For months, residents who live along or near Horry County’s Highway 90 — a once-farm-to-market road that connects Conway to North Myrtle Beach — have been calling on local leaders to respond to the rapid growth along the corridor.

The growth in the area has congested the mostly two-lane road, with increased vehicle accidents and making it more difficult for first responders to reach them, residents say. The growth has also made flooding in the area worse, and those who chose to live in a rural area complain that the county is allowing suburban sprawl to reach their backyards.

As residents organized this year, some have called for the county to slow the building along the highway, and hundreds signed a petition calling on the county to place a moratorium on new high-density land rezonings.

Now, county council members are moving forward on a plan to pause rezonings along Highway 90 from it’s start at Highway 501 (Business) to its intersection with Highway 22.

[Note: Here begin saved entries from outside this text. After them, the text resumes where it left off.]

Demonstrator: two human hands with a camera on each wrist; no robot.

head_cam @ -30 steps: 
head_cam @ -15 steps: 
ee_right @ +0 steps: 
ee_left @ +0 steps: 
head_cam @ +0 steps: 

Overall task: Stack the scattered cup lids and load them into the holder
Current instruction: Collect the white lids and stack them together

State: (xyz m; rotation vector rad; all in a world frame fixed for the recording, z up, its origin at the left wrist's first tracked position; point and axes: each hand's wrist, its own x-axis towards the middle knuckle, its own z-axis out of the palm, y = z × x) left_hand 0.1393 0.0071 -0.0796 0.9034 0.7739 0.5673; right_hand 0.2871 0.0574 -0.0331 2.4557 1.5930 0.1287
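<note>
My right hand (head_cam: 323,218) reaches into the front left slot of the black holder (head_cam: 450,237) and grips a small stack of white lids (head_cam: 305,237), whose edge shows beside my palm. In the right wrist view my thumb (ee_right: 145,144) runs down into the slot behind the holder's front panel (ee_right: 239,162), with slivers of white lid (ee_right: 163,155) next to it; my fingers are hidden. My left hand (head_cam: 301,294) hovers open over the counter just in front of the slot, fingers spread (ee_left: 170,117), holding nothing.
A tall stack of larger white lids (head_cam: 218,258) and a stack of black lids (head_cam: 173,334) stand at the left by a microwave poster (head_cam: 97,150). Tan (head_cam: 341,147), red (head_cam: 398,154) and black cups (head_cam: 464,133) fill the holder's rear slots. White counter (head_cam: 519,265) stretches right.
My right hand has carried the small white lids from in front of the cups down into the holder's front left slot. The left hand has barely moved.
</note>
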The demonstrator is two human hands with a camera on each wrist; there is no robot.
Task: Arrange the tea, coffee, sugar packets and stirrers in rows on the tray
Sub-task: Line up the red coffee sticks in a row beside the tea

But there’s a catch: It’s not a moratorium on construction, and all building that doesn’t require a land rezoning can continue. Much of the land along Highway 90 that has not been rezoned to residential in recent years is labeled as Commercial-Forest-Agriculture, a broad zoning category that allows homes — two per acre — as well as apartment buildings, businesses and more to be built.

“It’s not a moratorium, it’s a new process,” Horry County Planning Director David Jordan explained to County Council members this week. “We’ll process any rezoning application under state law but this is telling us and the Planning Commission that we will not recommend approval.”

Still, the pause on rezonings marks one of the most significant responses by county government to the area’s rapid growth and development to date. Previously, County Council approved a pause on rezonings along a portion of Highway 57, in the North Myrtle Beach area. And last month, the council voted to approve impact fees for the first time, a fee charged on all new construction that can be used to pay for infrastructure projects.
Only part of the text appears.